Yes Rich, I know, thats why I have such a hard time staying off the focuss of his drinking because I know how it indirectly affects so much. It changes him even when he is sober. He is not certain kind of drunk, like many are mean or lovable or happy or sad, he is what ever his mood is and extremely exagerated. however once he starts putting it into his system it affects his brain and thinking for quite some time. Its not the same as a healthy person who is just altered when they are inebriated.

Rayanne, I would love to just leave but it wasnt like he was mad at me, he was very frustrated with our kids conduct and behavior. He was telling me this morning that he felt our kids are going to play a major factor in ruining our marriage and causing us to get a divorce. Okay that just really annoyed me big time! but I kept my mouth shut because I didnt want to argue, but I personally feel thats just shifting the blame!!! taking the focus off of his own actions that are a major factor in causeing us problems.

This is what happend today.

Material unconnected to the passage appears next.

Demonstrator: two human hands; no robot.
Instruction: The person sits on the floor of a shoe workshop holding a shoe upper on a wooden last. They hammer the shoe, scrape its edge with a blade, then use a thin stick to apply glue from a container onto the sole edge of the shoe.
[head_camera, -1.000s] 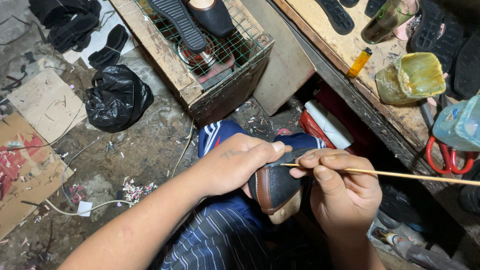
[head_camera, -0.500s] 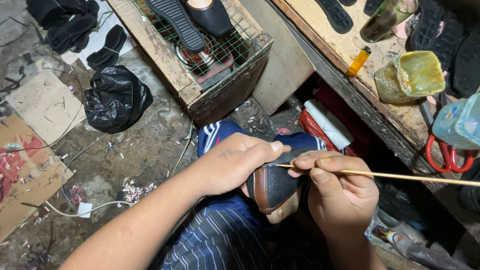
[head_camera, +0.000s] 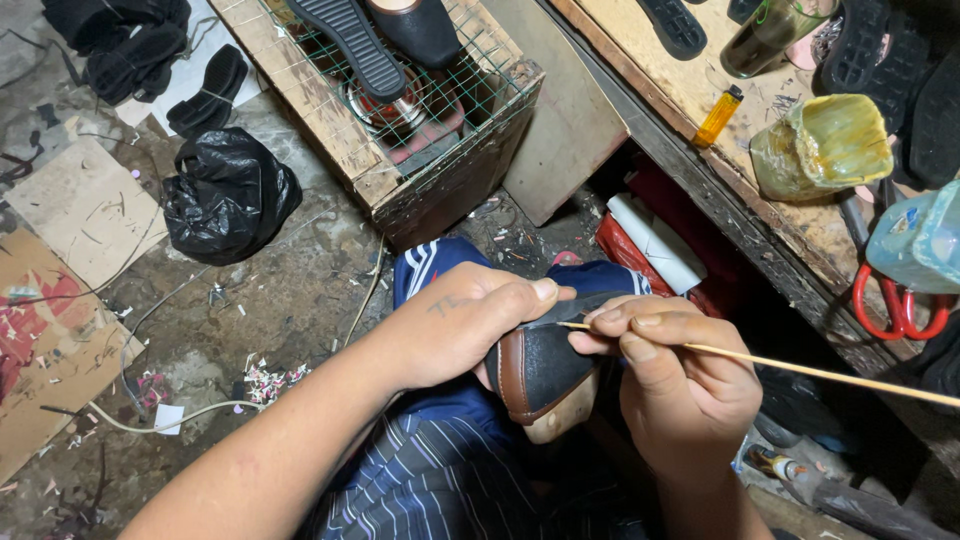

I think I messed up.
We were laying together hugging and cuddling on the couch and listening to music while the kids were playing in the back yard. So it was nice and peaceful and just quite an enjoyable time. He then told me he loved me. and I said I love you too. He said you do love me? I said yes. He said are you in love with me? (grrrr) I said yes. He said how do you know? I went BLANK!!! I said I dont know. (great answer) He said well how do you know you love me? I said I dont know what to tell you I dont know how to explain that. He said you just open your heart and speak of whats inside. GREAT!!! I started thinking up ways of how people know they are in love with each other to say those things, but I had to keep stopping myself because they clearly didnt fit. I said I just dont know how. He said okay then go ahead and give me your logical answer I know you have that in there. I said okay well Love is a choice, I choose to love you and I show that by all I do for you in fullfilling your needs and taking care of you. He said oh (not very enthusiastically) well whats in your heart? (grrrrr) well to end this maddening talk it turned into a ticklefest and then he said he had to go to the hardware store. So shoot I dont know what to do or say at this point. I dont want to go back to the love/in love BS conversations! sorry I know that sounds cold but I had months of that and I dont want to go back to the constant "do you love me yet" questions and all that pressure. I just always say I love you too. and since I found out it means so much to him to hear it from me with out him having to say it first I having been saying it on my own. Now I am feeling kinda of stuck and trapped!
Like dug myself into a hole.

I read Helens post today on my Detaching with love vs controlling thread. Oh my Gosh, dont even know what to say, I understand her and I am just starting to feel at such a loss now, I have been posting away for months and now I just feel like a very confused newcommer in away. There is so much I know and have learned but my feelings are so seperate.


okay done rambling!
thanks again, Wesse, Rayanne, and Rich.